Educational Research and Reviews

  • Abbreviation: Educ. Res. Rev.
  • Language: English
  • ISSN: 1990-3839
  • DOI: 10.5897/ERR
  • Start Year: 2006
  • Published Articles: 2008

Full Length Research Paper

Construction of academic success and failure in school memories

Gamze Inan Kaya
  • Gamze Inan Kaya
  • Educational Sciences Department, Hasan Ali Yücel Faculty of Education, Guidance and Psychological Counseling, Beyazıt-Fatih, Istanbul University, Istanbul, Turkey.
  • Google Scholar


  •  Received: 01 November 2017
  •  Accepted: 14 December 2017
  •  Published: 10 January 2018

Abstract

The idea of ‘Apprenticeship of Observation’, proposing that pre-service teachers’ early academic experiences might have effects on their professional development, has been a concern in teacher education in the last forty years. Early success or failure experiences of pre-service teachers in school may have a role in their professional identity development. This study aimed to understand the role of academic performance recollections of pre-service teachers on their professional identity construction from a discursive point of view. Accordingly, the constructions of pre-service teachers in relation to success or failure in their school memories were discursively analyzed. Eighty-one school memories were collected from 87 students who were enrolled in two teacher preparation programs. After the preliminary screening of data, 48 memories were classified as success or failure related in past academic lives of pre-service teachers.
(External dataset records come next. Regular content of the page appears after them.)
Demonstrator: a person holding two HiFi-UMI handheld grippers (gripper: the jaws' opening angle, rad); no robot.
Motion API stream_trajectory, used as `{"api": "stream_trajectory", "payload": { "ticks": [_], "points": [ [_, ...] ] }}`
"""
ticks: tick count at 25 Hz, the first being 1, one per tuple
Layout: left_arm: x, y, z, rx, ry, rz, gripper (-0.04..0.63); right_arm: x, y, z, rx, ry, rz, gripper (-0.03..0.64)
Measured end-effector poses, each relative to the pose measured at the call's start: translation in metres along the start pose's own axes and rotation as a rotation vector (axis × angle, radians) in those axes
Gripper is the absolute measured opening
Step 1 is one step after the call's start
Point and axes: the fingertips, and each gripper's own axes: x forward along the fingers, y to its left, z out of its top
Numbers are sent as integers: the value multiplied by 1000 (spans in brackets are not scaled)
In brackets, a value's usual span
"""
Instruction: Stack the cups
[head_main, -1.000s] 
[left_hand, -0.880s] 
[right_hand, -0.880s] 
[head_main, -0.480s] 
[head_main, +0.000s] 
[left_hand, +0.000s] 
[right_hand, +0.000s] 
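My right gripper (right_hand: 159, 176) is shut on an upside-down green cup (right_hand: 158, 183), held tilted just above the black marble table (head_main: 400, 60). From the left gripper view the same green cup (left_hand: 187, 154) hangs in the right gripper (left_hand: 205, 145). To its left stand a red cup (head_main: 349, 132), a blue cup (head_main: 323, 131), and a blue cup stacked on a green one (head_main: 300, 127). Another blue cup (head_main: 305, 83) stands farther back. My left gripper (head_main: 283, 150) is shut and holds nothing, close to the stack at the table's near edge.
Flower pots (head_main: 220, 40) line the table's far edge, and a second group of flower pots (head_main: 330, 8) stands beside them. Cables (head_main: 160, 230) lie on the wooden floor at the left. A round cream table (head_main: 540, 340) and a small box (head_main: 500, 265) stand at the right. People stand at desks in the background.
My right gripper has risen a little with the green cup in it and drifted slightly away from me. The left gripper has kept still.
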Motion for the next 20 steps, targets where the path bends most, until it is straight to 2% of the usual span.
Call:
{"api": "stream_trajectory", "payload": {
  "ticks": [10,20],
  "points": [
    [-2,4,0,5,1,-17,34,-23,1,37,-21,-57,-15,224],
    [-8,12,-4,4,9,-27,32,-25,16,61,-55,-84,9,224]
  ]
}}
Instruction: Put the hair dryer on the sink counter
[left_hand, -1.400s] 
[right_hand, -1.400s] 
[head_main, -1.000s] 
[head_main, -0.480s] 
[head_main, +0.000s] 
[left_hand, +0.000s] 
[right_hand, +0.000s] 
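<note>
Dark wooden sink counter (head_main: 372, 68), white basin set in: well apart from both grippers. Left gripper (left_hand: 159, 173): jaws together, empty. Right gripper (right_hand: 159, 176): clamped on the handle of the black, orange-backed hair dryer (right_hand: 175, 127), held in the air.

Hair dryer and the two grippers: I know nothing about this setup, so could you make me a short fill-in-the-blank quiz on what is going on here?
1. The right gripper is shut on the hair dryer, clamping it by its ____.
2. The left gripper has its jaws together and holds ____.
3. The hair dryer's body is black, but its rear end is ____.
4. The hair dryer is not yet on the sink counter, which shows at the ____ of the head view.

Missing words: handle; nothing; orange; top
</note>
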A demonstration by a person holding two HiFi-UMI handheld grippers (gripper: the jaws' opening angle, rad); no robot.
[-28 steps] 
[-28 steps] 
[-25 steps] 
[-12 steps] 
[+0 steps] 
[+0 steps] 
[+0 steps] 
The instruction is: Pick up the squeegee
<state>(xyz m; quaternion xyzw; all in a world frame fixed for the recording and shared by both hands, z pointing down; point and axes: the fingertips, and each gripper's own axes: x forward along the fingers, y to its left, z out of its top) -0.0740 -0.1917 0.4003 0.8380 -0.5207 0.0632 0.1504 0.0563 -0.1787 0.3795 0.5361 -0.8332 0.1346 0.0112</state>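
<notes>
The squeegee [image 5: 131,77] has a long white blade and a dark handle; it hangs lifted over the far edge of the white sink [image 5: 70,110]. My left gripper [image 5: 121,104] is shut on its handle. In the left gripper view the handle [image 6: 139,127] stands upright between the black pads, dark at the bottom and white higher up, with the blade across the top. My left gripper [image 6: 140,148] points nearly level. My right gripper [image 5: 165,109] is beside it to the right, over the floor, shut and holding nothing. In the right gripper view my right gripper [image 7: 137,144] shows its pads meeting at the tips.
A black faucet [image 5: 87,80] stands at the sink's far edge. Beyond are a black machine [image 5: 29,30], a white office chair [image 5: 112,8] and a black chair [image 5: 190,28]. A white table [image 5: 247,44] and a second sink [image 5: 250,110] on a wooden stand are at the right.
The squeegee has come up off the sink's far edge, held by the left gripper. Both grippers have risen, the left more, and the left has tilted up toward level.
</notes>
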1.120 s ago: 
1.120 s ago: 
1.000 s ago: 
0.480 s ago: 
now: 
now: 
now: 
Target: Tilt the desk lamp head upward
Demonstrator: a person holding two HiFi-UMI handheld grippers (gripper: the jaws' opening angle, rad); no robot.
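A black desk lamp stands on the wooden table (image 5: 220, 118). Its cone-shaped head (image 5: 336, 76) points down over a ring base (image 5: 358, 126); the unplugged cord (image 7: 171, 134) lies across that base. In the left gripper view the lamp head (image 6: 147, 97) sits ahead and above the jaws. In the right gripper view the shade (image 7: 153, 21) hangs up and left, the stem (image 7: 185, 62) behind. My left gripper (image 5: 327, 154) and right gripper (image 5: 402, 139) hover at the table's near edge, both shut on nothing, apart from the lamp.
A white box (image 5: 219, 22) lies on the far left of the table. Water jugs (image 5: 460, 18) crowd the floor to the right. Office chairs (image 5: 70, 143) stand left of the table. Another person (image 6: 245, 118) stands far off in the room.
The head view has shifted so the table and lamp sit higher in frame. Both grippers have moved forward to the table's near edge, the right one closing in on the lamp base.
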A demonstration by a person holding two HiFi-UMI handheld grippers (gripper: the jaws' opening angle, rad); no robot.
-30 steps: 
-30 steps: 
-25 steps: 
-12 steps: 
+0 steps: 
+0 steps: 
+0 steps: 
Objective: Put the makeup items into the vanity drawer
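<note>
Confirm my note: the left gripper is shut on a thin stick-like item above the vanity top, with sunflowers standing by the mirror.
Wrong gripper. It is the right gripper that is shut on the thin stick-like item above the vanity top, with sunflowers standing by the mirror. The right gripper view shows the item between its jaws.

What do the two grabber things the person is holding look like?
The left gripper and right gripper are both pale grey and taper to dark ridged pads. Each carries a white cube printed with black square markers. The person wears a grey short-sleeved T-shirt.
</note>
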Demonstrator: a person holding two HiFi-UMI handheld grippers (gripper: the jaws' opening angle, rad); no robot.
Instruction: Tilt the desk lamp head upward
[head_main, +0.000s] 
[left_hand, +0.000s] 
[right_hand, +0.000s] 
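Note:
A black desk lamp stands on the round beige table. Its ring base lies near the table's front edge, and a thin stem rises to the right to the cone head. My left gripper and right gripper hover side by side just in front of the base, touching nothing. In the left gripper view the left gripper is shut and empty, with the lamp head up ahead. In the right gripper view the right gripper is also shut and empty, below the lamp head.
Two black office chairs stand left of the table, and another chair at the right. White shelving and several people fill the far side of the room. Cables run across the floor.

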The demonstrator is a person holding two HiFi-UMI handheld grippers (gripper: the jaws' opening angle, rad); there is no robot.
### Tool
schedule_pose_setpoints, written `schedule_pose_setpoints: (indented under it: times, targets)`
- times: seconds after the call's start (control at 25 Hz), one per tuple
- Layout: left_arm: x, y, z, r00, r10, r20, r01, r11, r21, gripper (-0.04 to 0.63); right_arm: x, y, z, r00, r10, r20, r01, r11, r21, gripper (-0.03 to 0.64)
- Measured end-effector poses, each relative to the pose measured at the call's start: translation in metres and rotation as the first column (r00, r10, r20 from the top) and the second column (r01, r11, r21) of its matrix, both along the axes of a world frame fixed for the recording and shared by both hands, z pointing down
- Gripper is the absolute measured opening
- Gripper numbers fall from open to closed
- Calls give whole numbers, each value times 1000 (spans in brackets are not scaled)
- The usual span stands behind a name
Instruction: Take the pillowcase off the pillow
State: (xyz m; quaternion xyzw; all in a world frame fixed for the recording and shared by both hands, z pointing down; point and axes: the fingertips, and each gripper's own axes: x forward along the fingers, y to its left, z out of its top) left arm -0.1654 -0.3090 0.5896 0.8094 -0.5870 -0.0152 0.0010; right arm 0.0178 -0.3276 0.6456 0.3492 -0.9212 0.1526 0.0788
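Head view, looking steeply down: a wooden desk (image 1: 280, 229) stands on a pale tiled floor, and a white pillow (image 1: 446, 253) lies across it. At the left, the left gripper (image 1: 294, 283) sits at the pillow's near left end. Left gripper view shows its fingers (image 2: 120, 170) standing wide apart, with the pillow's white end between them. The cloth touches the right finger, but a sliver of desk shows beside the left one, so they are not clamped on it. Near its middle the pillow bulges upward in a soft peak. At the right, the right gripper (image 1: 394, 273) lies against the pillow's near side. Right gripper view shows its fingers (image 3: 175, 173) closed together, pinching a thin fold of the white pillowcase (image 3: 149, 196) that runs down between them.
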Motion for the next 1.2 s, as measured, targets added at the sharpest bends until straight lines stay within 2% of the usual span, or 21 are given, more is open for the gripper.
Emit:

The remaining 33 memories were eliminated due to not matching the criterion of academic performance relatedness. Informed by (critical) discursive psychology, the memories of success or failure in school were discursively analyzed. Success and failure were constructed together as the two sides of a performance coin. The academic and professional understandings of pre-service teachers were not independent of their academic history. In their recollections, success or failure was constructed in relation to others and had a role on pre-service teacher’s future academic and career preferences.
 
Key words: Success, failure, school memories, discourse analysis, pre-service teachers.